The Life of Ideas: What studies and actions have you carried out in Mayotte as an architect??

Cyrille Hanappe: Invited by the town hall of Mamoudzou, we have been engaged in Mayotte since 2018 to implement spontaneous neighborhood improvement policies inspired by what is done in Latin America. Until the 2000s, such actions had been successfully implemented in the overseas departments, including Mayotte, but everyone seems to have forgotten them.

The dominant Mayotte policies, as carried out by the prefecture in agreement with certain cities, consist of acting through destruction and blank slate with a view to a hypothetical reconstruction which is barely taking shape and which is generally not aimed at the inhabitants of the neighborhood, a mode of action abandoned in all developing countries for decades.

On the contrary, we propose to transform neighborhoods from the bottom, by securing them, by providing water and electricity networks, by setting up secure paths which stabilize the slopes and allow small emergency or maintenance vehicles to circulate. Ultimately, the objective is to propose land stabilization which allows residents to better invest in their housing, to improve the architectural and urban quality of these neighborhoods.


The Life of Ideas: If the migrants are staying (at least a majority of them), how can we ensure that they integrate??

Cyrille Hanappe: Everywhere in the world, the term integration carries great ambiguity, and this is even more the case in Mayotte: the migrants There are essentially Anjouanese, the neighbor with whom cultural differences are slight.
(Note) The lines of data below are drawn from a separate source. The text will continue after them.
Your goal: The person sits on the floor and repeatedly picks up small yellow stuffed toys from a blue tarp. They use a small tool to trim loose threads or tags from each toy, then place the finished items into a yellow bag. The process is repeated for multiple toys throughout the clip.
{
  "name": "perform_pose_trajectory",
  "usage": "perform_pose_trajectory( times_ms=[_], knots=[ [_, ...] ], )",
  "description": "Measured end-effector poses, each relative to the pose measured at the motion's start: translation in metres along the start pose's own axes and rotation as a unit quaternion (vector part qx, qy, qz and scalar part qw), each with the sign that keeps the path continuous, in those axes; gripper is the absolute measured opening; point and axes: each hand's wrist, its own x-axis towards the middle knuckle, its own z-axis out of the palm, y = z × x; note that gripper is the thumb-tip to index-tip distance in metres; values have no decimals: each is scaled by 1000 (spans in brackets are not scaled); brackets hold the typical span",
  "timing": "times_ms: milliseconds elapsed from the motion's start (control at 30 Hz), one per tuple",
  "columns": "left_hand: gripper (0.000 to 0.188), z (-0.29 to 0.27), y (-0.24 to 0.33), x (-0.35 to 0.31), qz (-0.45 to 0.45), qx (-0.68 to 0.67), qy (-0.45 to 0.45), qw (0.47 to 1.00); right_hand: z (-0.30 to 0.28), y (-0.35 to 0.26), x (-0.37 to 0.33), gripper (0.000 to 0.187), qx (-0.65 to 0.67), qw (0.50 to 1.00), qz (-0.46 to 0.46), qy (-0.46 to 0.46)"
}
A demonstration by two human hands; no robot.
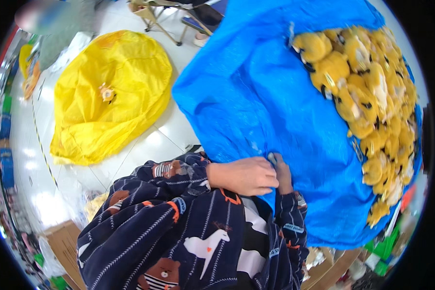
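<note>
The blue sheet (246, 111) spreads in front of you, beneath your 2 hands. Your left hand (244, 176) has its fingers curled tight on the sheet's near edge; your right hand (282, 175) is just beside it, but you cannot tell its grip. Yellow plush toys (367, 96) pile at the sheet's right side. Left of the sheet, 1 small plush (107, 93) lies on a yellow sack (142, 72).

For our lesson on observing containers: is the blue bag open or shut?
The blue bag is open: its wide gap exposes a heap of yellow plush toys.
</note>
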Motion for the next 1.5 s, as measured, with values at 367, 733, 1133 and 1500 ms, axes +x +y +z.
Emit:
perform_pose_trajectory(
  times_ms=[367, 733, 1133, 1500],
  knots=[
    [19, -28, -9, -23, -114, 43, -6, 993, -38, -22, -16, 21, 223, 974, 27, -20],
    [19, -56, -6, 30, -86, 18, -20, 996, -127, -47, -35, 25, 220, 926, -25, 306],
    [16, -40, 5, 66, -52, -39, -29, 997, -227, -56, 69, 24, -190, 845, -121, 484],
    [34, -50, 0, 74, -34, 40, 165, 985, -233, -83, 16, 11, 373, 727, -152, 556]
  ],
)
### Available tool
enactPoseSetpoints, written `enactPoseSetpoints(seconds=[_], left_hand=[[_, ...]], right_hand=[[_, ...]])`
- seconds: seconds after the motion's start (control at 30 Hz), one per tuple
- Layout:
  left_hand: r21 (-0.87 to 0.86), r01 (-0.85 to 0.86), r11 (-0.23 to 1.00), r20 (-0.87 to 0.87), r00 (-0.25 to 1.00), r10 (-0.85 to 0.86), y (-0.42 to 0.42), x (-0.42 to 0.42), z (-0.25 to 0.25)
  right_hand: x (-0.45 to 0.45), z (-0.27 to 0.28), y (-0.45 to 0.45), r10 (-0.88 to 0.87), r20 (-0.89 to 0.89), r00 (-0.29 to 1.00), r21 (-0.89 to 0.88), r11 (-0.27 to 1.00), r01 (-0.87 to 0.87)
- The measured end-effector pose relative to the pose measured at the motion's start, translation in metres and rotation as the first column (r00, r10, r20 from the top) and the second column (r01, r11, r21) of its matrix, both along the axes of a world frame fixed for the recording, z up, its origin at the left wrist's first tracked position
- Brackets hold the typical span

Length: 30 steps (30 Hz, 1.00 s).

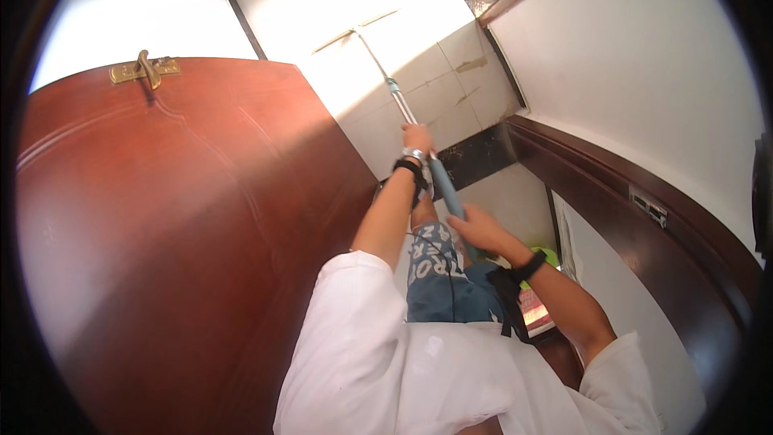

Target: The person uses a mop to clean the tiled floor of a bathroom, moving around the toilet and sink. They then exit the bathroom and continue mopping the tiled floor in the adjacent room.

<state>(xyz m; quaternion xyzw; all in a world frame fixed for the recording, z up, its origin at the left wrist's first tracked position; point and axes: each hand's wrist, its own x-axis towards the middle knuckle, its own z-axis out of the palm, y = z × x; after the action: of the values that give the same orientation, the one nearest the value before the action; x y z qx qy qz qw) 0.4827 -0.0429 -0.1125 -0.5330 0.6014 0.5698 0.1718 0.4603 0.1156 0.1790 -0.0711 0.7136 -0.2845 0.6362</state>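
Observation:
Both hands hold one long-handled floor tool, a mop or squeegee. My left hand (416, 136) is wrapped around its metal pole (404, 109), just ahead of the blue-grey grip sleeve (445, 184). Further back, my right hand (480, 228) closes around that sleeve near the rear end. Ahead, the wide thin crossbar head (354, 31) rests on a brightly sunlit part of the pale tiled floor (386, 6). Glare hides its detail. A teal collar (392, 83) joins two sections of the pole.
An open reddish wooden door (199, 205) with a brass lever handle (148, 70) fills the left. A dark wooden door frame (604, 175) with a metal strike plate (648, 206) stands right. A black stone threshold (477, 157) crosses the floor. Brownish marks (471, 65) stain tiles.

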Motion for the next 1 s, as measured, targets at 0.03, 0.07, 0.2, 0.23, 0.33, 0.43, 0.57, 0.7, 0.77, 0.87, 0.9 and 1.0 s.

Inter-national marriages and lineages have always existed, and in Mayotte there are more births of children to fathers and mothers of two different nationalities than to two French parents.

The essential distinction that can be made between Mahorais and Anjouanais involves de facto on the economic level of each other. It seems that, very often, the term Anjouanese refers above all to the slum dweller, poor and presumed delinquent, whatever their nationality and status. As a reminder, according to the prefect of Mayotte, a third of the inhabitants of slums have French nationality, a third are documented foreigners and a third are undocumented immigrants.

From then on, the Anjouanese carry out most of the arduous work on the island, in an economy whose boundaries between the formal and the informal are often blurred. It has sometimes been assumed that the rejection of the Anjouanese by the Mahorais could be explained by the anxiety of some to see their French status put in danger and, therefore, the necessary affirmation of an ontological differentiation with the Comorian neighbors. Is it in the name of these principles that maintaining the poorest people in misery is a policy that Mayotte assumes??

Still, no one seems to want to see the link between the desperate situation of many of the island's inhabitants and the real security problems of which everyone is increasingly suffering. As everywhere in the world, we can bet that integration is primarily about economic and social issues, particularly that of reducing inequalities.

The Life of Ideas: Let's imagine a little political fiction game. You are the (left) Minister of the Interior. What are you doing?

Cyrille Hanappe: The most terrible and urgent problem in Mayotte is that of lack of water, with water cuts now occurring three days a week. It is therefore necessary to urgently build the necessary reservoirs.

I also ensure that social assistance is accessible to all and at the same level as in other French departments. I am strengthening public services so that they are at levels comparable to other departments, whether education, social services or the police. For the latter, I am developing local police units in the neighborhoods.

Pending the necessary construction of social housing, I am setting up long-term leases for people in the slums, so that they are in a position to improve their housing with peace of mind, and I am setting up various public service networks in the neighborhoods. . Like what is done in Latin America, I make sure to encourage and support all local micro-initiatives relating to the improvement of the living environment. Obviously, we are very far from all that in reality.